Apple’s new image processing proves major improvements to an already great phone. You’ll actually notice when you take a still that processing continues even after the fact. The result is a fantastic detail, crazy good dynamic range, and colors that are so balanced that you’ll have an easy time editing in postprocessing to your preferred tone if need be. I’m not a fan of Apple not making it easy to switch focal lengths on this phone, nor would I recommend that you push it to 5X digital, but if you stick to the ultra-wide, primary and then fumble to 2X, I have photos where you won’t be able to tell if they were taken with the Pro or the regular. I’d even say that 2X digital is good enough for social media if you’re not too picky.
Night Mode now makes it to all cameras and what I’d call fairly usable from the primary or selfie, with the Ultra Wide being ok, but I do wish we had the option to select the mode, and not depend on the camera app determining that you need it or not.
I do like selfies and portraits from this phone a lot. The lens is wide enough to not bloat your face, it handles depth really well, and about the only thing to debate is how it handles skin tones. I’m sure most of you won’t complain, but yeah there is a tad of beautification going on here.
Seriously the reason I drift most to iPhones is for video, but first, go to Settings, Camera, Record Video, switch off HDR Video. Like sure this phone can do Dolby Vision HDR, but unless you’re a pro, you’ll wanna disable this. It’ll make your Instagram stories look blown up, and if you plan to edit these videos, apps like Final Cut still don’t support it.
Stick to regular video for now, which is the best from a phone in my opinion, with great stabilization and color, great dynamic range, no warping as you walk, and a very smooth operation to switch between focal lengths. At night I will recommend you get a gimbal to reduce the warping, I won’t recommend the ultra-wide, and yeah, Apple needs to do something about how it’s lenses handle flares with all these greens pots.
The thing is the selfie video on this phone, and the way it captures audio is so good, that if any of you are considering starting a YouTube channel, this should be your primary vlogging camera. Just spare yourself the complexity.
To conclude, I think it’s important to consider a few things. This is not the iPhone it used to be, and Apple has made it clear. If you’re on a budget and don’t care yet about 5G, you have the iPhone SE, XR, and even the 11 for a lot less money. You could even wait for the iPhone 12 mini and pay less money for that same 5G experience.

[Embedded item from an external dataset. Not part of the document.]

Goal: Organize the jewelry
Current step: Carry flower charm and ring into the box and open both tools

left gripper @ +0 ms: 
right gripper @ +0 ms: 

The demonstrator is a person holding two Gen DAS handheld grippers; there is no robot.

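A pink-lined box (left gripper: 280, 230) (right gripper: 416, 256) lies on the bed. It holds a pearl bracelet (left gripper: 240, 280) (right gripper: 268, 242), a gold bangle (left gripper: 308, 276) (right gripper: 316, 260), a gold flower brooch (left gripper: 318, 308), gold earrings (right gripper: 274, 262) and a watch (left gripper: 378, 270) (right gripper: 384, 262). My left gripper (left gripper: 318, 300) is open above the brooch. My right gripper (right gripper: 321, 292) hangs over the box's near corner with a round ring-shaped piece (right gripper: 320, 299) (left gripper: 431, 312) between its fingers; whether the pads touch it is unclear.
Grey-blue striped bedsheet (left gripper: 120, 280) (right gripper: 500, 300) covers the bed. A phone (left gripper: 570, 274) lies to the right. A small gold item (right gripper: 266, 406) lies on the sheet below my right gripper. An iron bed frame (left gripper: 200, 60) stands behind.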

The iPhone 12 kind of reminds me of the “grow with your vehicle” mentality we’ve seen from car makers, where those who bought a Honda Accord as teenagers saw the later generations grow and evolve along with them. I actually think this phone is a very good deal even with the bump and price.
Think about it, you have the same aluminum and glass, the same display, the same complete 5G, and most of the camera experiences that will cost you four figures if you bought a Samsung Galaxy. It lags behind on 2020 essentials like high refresh rates, but we know a lot of services still don’t take advantage of it.
I think the iPhone 12 is not just all you need, but honestly, a dramatic leap forward when compared to its predecessor. It’s definitely not what I’d call as affordable, but the technologies used and its capabilities aren’t cheap either. The combination does so well in blurring the lines with the Pro, that I think it’s honestly the better buy, but expect that other review coming very soon.